Symmetry, Vol. 15, Pages 1098: A New Viscosity Implicit Approximation Method for Solving Variational Inequalities over the Common Fixed Points of Nonexpansive Mappings in Symmetric Hilbert Space

Symmetry, Vol. 15, Pages 1098: A New Viscosity Implicit Approximation Method for Solving Variational Inequalities over the Common Fixed Points of Nonexpansive Mappings in Symmetric Hilbert Space

Symmetry doi: 10.3390/sym15051098

Authors: Linqi Sun Hongwen Xu Yan Ma

In this paper, based on the viscosity approximation method and the hybrid steepest-descent iterative method, a new implicit iterative algorithm is presented for finding the common fixed points set of a finite family of nonexpansive mappings in a reflexive Hilbert space, which is called a symmetric space.

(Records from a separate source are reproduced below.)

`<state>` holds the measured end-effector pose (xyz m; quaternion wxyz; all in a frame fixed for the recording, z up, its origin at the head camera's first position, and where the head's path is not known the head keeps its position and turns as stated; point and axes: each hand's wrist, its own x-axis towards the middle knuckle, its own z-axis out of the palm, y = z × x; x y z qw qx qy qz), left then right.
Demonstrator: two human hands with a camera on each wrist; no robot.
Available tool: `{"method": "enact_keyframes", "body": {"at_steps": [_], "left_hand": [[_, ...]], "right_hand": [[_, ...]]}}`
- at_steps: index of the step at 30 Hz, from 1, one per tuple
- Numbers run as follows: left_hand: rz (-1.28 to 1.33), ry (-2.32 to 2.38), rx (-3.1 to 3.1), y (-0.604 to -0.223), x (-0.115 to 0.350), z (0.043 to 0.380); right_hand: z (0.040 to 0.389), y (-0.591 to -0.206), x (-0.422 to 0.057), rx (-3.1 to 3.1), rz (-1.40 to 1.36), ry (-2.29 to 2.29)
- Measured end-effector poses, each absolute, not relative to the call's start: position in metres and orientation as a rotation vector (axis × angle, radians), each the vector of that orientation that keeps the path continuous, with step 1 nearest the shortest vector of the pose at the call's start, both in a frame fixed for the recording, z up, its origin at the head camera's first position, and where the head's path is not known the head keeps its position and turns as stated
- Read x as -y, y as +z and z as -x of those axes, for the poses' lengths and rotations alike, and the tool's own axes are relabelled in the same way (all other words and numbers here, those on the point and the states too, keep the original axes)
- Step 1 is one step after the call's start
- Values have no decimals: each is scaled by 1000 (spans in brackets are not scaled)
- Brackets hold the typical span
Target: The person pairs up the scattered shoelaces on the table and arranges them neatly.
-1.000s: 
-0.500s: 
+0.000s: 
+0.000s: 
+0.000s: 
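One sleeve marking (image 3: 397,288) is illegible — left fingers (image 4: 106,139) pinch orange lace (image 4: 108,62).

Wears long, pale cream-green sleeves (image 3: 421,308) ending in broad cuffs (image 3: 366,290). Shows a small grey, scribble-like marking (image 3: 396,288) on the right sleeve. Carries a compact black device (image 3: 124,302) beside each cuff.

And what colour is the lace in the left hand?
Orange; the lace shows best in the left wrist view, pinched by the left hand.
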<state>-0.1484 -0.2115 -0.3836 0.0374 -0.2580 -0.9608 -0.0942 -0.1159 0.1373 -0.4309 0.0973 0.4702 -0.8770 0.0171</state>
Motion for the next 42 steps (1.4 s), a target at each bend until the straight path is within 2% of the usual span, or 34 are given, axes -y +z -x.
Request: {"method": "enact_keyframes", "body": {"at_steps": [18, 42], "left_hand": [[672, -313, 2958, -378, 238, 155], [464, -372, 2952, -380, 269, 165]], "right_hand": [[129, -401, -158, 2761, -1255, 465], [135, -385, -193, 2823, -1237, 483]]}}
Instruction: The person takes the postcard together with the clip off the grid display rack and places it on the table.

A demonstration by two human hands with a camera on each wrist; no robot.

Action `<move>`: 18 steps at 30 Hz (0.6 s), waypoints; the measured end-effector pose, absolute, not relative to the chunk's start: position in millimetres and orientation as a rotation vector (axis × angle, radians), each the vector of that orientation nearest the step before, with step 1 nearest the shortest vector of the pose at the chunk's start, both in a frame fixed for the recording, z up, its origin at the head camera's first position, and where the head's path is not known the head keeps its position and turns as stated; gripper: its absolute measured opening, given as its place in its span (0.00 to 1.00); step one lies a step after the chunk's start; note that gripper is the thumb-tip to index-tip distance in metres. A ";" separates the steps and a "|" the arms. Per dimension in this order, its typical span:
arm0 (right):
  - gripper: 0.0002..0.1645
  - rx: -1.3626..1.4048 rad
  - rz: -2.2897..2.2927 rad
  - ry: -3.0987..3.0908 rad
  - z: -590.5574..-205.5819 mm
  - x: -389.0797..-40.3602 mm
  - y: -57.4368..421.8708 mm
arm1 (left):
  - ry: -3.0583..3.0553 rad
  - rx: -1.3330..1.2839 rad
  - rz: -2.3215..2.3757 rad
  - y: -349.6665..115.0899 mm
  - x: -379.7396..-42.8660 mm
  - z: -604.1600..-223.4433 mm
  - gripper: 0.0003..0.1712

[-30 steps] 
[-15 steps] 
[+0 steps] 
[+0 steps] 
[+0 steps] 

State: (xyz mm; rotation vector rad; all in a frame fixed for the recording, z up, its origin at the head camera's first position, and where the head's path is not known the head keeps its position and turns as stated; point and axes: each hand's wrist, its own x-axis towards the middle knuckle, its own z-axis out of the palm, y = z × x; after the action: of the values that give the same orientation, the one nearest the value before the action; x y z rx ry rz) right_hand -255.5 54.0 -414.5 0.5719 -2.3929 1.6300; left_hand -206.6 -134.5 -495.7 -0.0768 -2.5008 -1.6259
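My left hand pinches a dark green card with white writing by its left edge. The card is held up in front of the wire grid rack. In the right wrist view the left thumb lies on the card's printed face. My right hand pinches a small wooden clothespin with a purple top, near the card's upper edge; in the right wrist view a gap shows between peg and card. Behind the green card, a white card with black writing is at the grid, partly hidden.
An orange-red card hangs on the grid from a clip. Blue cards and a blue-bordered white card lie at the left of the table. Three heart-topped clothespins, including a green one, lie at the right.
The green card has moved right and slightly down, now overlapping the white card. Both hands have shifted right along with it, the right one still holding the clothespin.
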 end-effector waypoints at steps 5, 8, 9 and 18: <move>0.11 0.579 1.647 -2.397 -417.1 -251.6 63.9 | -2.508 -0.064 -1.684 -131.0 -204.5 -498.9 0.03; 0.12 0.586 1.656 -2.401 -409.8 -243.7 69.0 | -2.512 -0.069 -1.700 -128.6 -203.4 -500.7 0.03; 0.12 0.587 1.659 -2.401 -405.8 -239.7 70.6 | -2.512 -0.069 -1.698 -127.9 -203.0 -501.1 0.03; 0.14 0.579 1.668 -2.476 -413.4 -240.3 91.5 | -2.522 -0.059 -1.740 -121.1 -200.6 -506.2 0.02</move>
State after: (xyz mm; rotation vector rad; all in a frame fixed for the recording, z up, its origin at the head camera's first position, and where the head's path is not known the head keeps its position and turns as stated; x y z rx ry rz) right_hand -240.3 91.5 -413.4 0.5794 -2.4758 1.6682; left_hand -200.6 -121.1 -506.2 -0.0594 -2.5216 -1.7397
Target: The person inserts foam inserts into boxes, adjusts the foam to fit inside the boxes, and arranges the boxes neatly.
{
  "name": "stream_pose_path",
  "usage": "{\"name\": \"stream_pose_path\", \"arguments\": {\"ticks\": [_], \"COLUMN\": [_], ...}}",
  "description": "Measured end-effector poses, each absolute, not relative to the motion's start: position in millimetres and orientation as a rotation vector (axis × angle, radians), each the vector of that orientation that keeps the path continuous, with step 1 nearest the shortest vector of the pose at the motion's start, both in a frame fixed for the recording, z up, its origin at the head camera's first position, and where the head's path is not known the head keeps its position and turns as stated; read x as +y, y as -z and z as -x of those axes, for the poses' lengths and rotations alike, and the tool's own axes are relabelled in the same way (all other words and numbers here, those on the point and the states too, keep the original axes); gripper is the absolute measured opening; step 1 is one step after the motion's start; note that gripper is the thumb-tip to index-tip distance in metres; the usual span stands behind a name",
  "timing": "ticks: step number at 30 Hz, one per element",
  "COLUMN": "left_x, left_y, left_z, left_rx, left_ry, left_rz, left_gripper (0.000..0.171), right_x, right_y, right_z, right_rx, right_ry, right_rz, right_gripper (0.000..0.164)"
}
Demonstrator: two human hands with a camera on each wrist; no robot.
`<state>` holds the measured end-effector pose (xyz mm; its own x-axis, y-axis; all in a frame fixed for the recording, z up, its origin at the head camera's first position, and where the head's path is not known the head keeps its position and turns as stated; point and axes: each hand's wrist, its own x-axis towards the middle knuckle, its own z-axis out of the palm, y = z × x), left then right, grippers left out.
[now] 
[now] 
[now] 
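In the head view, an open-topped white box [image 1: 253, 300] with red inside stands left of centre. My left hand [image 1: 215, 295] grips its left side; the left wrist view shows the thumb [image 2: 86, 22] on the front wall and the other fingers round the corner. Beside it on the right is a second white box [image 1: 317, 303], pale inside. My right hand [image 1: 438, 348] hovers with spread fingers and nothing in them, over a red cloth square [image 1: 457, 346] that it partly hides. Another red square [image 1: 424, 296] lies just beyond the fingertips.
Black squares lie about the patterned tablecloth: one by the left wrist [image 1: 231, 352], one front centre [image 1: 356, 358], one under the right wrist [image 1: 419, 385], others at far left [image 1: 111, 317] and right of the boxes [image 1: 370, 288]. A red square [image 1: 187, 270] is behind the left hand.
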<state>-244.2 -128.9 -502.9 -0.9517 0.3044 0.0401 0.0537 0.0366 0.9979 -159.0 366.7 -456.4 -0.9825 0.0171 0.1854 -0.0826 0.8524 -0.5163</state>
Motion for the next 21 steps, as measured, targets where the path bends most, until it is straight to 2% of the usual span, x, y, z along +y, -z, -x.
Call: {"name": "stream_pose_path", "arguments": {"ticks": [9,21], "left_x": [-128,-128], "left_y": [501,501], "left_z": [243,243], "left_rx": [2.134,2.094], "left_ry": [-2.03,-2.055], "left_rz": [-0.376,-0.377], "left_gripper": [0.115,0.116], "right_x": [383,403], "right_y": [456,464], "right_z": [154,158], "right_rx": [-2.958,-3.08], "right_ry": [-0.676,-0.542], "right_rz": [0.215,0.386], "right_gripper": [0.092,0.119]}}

We prove that the sequence generated by this new implicit rule strongly converges to the unique solution of a class of variational inequalities under certain appropriate conditions of the parameters. Moreover, we also study the applications to a broader family of strictly pseudo-contractive mappings and generalized equilibrium problems that involve several variational inequality problems, optimization problems, and fixed-point problems. Finally, numerical results are provided to clarify the stability and effectiveness of the algorithm and to compare with some existing iterative algorithms.